> WORK ORDER: Restate the whole of the data below word for word, skipping the images.

> GIVEN MATERIAL:

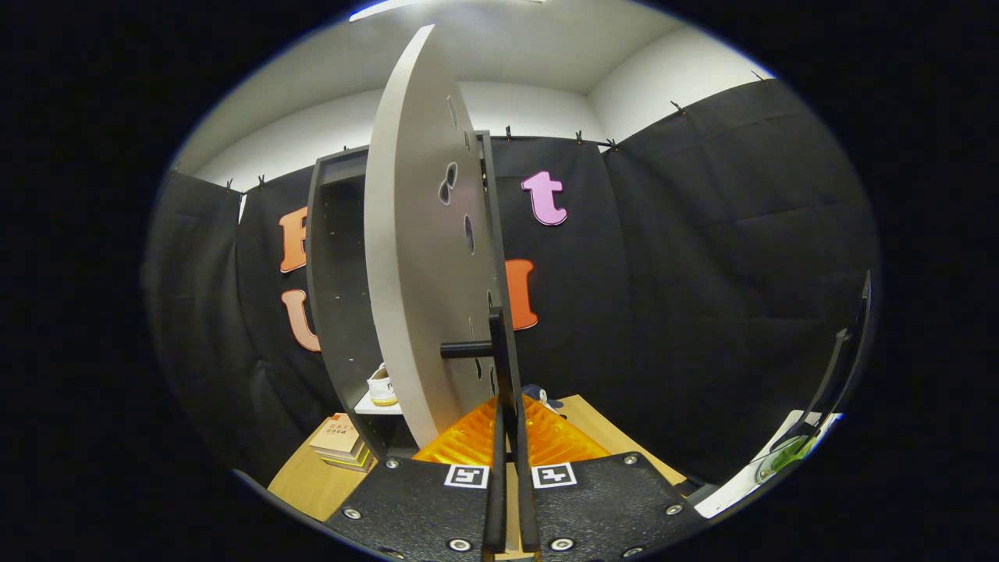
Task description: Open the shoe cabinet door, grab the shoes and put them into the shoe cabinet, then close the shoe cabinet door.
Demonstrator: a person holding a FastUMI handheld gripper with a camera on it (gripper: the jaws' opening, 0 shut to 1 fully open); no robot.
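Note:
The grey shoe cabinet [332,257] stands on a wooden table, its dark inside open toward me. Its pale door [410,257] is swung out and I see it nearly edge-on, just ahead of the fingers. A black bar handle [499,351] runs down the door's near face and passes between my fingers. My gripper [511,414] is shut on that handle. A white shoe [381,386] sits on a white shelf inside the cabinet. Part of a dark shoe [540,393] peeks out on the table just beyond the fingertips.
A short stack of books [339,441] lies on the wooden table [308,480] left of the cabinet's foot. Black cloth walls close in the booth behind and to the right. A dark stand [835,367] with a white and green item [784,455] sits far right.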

> YOUR RESPONSE:
Task description: Open the shoe cabinet door, grab the shoes and put them into the shoe cabinet, then close the shoe cabinet door.
Demonstrator: a person holding a FastUMI handheld gripper with a camera on it (gripper: the jaws' opening, 0 shut to 1 fully open); no robot.
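Note:
The grey shoe cabinet [332,257] stands on a wooden table, its dark inside open toward me. Its pale door [410,257] is swung out and I see it nearly edge-on, just ahead of the fingers. A black bar handle [499,351] runs down the door's near face and passes between my fingers. My gripper [511,414] is shut on that handle. A white shoe [381,386] sits on a white shelf inside the cabinet. Part of a dark shoe [540,393] peeks out on the table just beyond the fingertips.
A short stack of books [339,441] lies on the wooden table [308,480] left of the cabinet's foot. Black cloth walls close in the booth behind and to the right. A dark stand [835,367] with a white and green item [784,455] sits far right.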

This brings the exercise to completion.